A memorial site for the former high school was dedicated in July 2022 called Raider Pride Park, on the Warren G. Harding High School campus. The project began in 2010, with t-shirt sales of the original Western Reserve logo and other fundraising events helped build the memorial.

== Athletics ==
Warren Western Reserve High School's athletic teams were known as the Raiders. Western Reserve participated in three high school athletic conferences within its 24 years of existence, including the Northeast Ohio Conference from 1970 until 1977, the original Steel Valley Conference from 1980 until 1985 and the All-American Athletic Conference from 1986, until their consolidation with Warren G. Harding in 1990.

Warren Western Reserve maintained a longstanding football rivalry with cross-town Warren G. Harding High School. The rivalry began with the opening of Western Reserve in 1966. Games between the Raiders and Warren Harding Panthers became among the most attended high school contests in Ohio, with crowds frequently ranging from 14,000 to 15,000 spectators at Mollenkopf Stadium. The rivalry coincided with success for football in Warren. Warren Harding captured Associated Press poll state championship in 1971 and the Ohio High School Athletic Association Division I state championship in 1974, while Western Reserve captured the first ever OHSAA state football championship in 1972, which fueled debate over supremacy within the city. The rivalry concluded following the 1989 season, after Western Reserve consolidated with Warren G. Harding following the 1989–1990 school year. Warren G. Harding retired its Panther mascot and inherited the Western Reserve Raider mascot following their consolidation.
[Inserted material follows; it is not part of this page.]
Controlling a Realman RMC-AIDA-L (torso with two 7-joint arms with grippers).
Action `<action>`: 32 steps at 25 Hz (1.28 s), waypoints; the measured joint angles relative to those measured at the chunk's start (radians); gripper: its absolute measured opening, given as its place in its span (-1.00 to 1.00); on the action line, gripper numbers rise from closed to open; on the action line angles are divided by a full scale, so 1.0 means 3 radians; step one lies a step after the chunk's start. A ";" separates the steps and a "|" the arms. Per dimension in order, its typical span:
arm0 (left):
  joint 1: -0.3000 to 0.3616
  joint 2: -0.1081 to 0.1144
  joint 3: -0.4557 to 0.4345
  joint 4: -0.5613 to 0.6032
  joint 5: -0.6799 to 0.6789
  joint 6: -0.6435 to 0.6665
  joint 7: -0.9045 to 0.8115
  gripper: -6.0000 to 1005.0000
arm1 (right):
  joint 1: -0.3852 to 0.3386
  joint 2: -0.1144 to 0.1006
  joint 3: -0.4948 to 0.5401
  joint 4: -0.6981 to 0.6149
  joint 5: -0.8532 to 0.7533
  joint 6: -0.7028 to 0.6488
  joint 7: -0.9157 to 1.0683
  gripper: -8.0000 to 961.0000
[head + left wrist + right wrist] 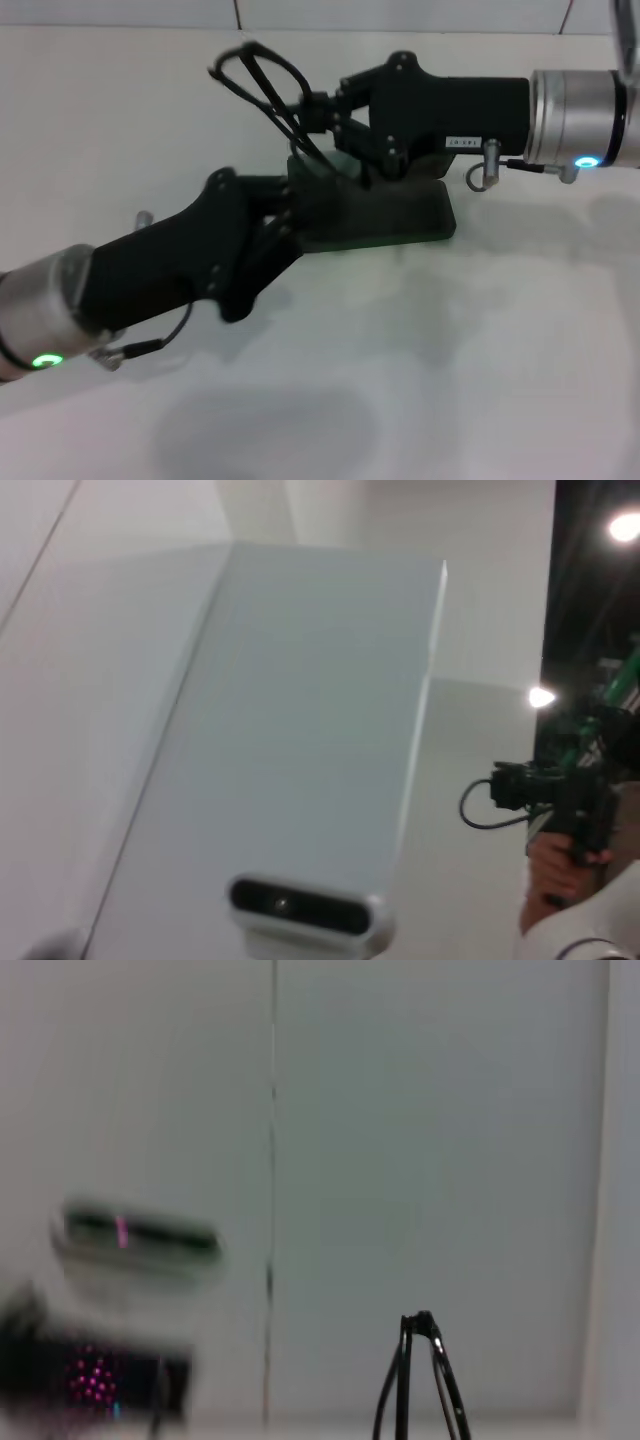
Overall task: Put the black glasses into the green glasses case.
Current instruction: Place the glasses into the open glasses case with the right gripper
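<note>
The right gripper, closed on the thin black-framed glasses, lifts them above the dark green rectangular hard case, which the left gripper seems to steady, its finger opening hidden.

- A pale, plain desk fills the head view, with soft grey shadows lying at 6 o'clock.
- At 12 o'clock a wall of light tiles with thin dark seams meets the desk's far edge.
- In the left wrist view, a bright lamp shines at 2 o'clock in a dark area beside a white panel.
</note>
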 joint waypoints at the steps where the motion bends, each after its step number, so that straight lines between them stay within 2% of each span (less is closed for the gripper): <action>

Warren Western Reserve actively holds an OHSAA Division I state championship game record with Cardinal Mooney High School, for 2nd most attended state championship game with 29,720 fans in attendance.
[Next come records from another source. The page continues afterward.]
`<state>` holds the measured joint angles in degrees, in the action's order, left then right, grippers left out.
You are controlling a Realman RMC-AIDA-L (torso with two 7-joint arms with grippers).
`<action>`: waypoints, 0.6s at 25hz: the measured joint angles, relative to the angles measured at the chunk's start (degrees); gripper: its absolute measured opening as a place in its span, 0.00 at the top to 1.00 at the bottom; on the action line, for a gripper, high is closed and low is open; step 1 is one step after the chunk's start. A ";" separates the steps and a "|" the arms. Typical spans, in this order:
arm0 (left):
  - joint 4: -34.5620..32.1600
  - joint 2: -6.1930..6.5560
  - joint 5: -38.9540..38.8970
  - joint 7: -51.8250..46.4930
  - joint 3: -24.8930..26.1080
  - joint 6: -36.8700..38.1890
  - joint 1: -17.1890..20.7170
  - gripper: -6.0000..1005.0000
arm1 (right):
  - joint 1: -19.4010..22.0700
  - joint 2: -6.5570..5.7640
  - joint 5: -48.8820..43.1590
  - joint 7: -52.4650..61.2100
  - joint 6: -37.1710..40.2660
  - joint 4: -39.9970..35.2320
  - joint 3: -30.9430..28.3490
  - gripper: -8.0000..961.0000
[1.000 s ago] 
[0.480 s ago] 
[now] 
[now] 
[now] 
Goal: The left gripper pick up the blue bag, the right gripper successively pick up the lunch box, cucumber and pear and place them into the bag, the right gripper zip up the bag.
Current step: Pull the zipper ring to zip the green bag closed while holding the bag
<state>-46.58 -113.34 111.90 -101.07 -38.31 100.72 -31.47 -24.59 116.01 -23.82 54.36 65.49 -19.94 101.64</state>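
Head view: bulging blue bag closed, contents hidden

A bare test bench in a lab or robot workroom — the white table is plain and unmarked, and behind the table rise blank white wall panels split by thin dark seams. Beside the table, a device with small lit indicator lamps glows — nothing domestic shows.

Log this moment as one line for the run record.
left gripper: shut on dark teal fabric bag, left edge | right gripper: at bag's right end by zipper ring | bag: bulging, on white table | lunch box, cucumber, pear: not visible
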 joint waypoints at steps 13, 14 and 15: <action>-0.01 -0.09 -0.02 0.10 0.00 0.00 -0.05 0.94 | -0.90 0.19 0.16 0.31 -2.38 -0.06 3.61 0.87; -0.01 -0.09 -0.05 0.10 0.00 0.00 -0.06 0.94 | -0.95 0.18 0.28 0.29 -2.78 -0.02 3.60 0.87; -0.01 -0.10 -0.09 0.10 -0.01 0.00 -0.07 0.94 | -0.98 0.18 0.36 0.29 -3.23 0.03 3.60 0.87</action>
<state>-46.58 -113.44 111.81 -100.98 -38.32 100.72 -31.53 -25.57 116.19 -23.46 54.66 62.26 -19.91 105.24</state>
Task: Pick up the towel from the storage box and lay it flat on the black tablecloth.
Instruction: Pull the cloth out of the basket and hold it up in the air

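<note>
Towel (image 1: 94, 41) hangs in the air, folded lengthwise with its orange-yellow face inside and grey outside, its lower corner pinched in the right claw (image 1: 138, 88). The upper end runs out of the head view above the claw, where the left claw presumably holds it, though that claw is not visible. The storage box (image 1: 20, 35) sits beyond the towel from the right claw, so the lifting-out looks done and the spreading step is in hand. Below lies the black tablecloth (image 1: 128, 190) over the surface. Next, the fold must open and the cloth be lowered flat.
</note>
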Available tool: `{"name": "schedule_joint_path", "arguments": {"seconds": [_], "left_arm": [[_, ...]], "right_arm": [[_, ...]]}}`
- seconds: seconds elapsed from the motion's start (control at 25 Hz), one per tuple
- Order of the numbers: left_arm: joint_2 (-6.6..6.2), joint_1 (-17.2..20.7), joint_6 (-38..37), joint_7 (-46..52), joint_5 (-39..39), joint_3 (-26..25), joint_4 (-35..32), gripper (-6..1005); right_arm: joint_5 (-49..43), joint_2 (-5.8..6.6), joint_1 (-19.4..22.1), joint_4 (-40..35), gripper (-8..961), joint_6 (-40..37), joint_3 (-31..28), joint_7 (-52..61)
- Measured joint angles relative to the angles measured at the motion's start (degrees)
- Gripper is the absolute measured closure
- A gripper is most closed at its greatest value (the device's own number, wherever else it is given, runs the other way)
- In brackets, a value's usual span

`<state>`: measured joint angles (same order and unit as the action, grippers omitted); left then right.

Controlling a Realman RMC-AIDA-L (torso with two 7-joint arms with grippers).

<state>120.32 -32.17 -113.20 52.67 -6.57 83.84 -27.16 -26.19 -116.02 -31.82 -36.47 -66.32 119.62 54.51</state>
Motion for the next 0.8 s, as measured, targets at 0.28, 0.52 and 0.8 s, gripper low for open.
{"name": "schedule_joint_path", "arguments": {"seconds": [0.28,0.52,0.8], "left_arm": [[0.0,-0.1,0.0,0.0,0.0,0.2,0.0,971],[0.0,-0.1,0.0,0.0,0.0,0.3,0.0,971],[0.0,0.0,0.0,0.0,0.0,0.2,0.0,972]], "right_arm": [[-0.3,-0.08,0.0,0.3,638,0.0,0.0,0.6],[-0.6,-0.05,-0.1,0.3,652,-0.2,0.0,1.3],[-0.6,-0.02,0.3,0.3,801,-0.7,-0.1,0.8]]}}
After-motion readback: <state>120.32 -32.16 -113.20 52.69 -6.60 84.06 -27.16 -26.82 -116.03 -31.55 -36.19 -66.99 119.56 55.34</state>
The Warren Western Reserve Raiders were the first Ohio high school football team to win a state championship for in the state playoffs format, which the OHSAA introduced in 1972.

=== State championships ===
- Football – 1972

=== Associated Press poll winners ===
- Boys basketball – 1983
- Football – 1973

== Notable alumni ==

- Aaron Brown – former professional football player in the National Football League (NFL)
- Ross Browner – former professional football player in the National Football League (NFL)
- Keith Browner – former professional football player in the National Football League (NFL)
- Jim Browner – former professional football player in the National Football League (NFL)
- Joey Browner – former professional football player in the National Football League (NFL)
- LeShun Daniels Sr. – former professional football player in the National Football League (NFL)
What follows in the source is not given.